Overcharging Medicaid for government-determined "unnecessary" procedures is a lot different than falsifying research papers. He was charged with things like using a throat swab test for people with sore throats. From the document:
https://apps.health.ny.gov/pubdoh/professionals/doctors/conduct/factions/FileDownloadAction.action?finalActionId=515&fileName=lc151279.pdf&fileSeqNum=1
'one of the charges indicated that his use of a throat swab for a patient with a sore throat was excessive. He asked the
Committee, “What’s wrong with that?”'
Aside from a penny pinching government who thinks sick people shouldn't be tested, what is wrong with that exactly? If I went to the doctor for a sore throat I would expect my doctor to perform a test. If this is the level of fraud he is charged with, we can assume that the other charges of unspecified "fraud" and "negligence" and "misconduct" in this document are of a similar nature. This is one of the only specified examples of his fraud in this document, and it's laughable. Other than this specific example the document generalizes it as $2,000 worth of fraud or $85,000 worth of fraud. Why not specify the worst example rather than the most laughable one? The example undermines the rest.

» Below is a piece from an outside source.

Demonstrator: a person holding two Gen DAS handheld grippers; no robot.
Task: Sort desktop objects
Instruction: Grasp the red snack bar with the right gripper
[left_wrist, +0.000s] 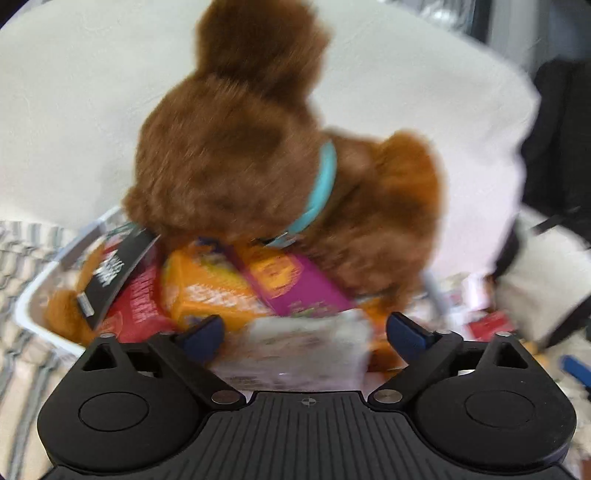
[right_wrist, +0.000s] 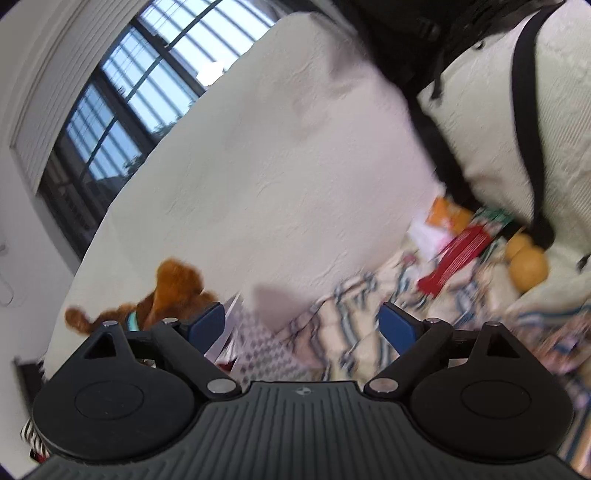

The document says that he wasn't performing the procedures he was supposed to perform. From the example we got, and considering the nature of Medicaid, this must mean he was giving better version of treatment and procedures to his patients than the government wanted him to give. Many complex procedures and courses of treatment can be turned into "fraud" if the charge code procedure as written in the "give them subpar" Medicaid billing reference manual isn't exactly the same to the letter as the version of the procedure the doctor performed.
The ludicrous example they gave in the document shows that they had it out for him for some reason. It is also plain that he was begging for forgiveness and accepting fault in the document with a proverbial gun to his head.
You did read it, right?
HE, Broxmeyer, brought it up, not the committee. As such, it was written. So the accused brought up the most ludicrous, not the worst.
And then said he didn't really contest it much since afterwards, he got hit with a bunch of other charges.
You also assume 1 swab was done and that was excessive.
But if he did 2 swabs every day for 10 days straight... That could be excessive. Especially if we sent those in for testing since, ya know, there's no point on using a throat swab if you aren't collecting a culture. Right?